* Stored data

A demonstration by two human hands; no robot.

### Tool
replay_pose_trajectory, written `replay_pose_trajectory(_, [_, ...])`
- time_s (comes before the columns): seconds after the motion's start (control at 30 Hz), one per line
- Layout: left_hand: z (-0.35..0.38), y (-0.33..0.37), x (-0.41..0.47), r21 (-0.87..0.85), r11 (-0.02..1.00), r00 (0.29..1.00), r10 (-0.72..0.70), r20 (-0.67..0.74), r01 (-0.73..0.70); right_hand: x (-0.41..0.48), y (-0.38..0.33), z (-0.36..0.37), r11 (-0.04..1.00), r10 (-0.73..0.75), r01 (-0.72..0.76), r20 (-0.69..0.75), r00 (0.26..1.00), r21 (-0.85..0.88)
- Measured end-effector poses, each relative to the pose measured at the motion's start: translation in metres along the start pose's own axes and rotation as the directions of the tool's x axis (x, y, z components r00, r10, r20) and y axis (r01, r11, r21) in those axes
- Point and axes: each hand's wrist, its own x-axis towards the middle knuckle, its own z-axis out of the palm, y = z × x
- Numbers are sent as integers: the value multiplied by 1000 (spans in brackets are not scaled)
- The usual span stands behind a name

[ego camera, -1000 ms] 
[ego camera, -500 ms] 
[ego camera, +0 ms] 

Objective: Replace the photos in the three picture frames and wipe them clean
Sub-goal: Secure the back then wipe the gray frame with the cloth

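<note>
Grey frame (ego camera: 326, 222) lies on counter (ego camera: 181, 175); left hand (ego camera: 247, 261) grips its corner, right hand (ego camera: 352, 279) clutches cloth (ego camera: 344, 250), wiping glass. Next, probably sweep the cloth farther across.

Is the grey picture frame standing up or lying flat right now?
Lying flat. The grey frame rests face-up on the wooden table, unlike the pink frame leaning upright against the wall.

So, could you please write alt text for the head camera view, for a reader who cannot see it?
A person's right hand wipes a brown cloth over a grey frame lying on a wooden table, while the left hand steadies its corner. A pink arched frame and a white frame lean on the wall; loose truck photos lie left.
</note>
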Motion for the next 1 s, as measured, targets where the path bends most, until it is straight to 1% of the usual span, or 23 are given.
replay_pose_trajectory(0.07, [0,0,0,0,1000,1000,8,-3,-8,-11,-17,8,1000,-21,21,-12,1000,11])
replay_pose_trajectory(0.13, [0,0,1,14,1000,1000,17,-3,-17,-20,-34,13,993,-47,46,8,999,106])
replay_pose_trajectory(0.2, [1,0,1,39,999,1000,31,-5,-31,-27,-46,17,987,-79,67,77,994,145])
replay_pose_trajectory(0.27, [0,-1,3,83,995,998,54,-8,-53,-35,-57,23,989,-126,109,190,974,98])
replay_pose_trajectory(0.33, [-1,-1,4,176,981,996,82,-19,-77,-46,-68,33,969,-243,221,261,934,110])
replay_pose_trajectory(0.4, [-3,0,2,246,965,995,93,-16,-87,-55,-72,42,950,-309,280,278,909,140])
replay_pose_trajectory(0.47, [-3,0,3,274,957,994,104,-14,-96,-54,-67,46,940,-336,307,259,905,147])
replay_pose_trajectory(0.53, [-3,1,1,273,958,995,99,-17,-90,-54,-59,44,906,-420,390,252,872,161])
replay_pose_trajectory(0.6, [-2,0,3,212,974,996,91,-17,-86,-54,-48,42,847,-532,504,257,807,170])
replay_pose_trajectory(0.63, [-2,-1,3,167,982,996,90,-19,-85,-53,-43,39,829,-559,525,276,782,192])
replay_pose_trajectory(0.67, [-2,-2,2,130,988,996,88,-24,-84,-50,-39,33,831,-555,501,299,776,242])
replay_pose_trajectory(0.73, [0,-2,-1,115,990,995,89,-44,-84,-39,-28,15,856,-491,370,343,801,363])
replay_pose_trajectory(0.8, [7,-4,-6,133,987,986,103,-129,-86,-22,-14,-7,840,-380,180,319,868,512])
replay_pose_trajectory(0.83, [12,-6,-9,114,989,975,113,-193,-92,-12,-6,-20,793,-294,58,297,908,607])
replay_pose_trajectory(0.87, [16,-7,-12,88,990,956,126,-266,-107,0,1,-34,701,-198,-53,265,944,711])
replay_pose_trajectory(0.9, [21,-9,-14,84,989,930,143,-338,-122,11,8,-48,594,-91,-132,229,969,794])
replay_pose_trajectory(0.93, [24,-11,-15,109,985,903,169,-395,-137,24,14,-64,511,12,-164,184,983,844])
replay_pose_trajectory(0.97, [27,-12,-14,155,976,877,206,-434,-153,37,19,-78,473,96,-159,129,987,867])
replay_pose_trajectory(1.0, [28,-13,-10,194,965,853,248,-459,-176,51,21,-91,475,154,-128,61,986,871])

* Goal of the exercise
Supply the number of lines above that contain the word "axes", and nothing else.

* Task result
2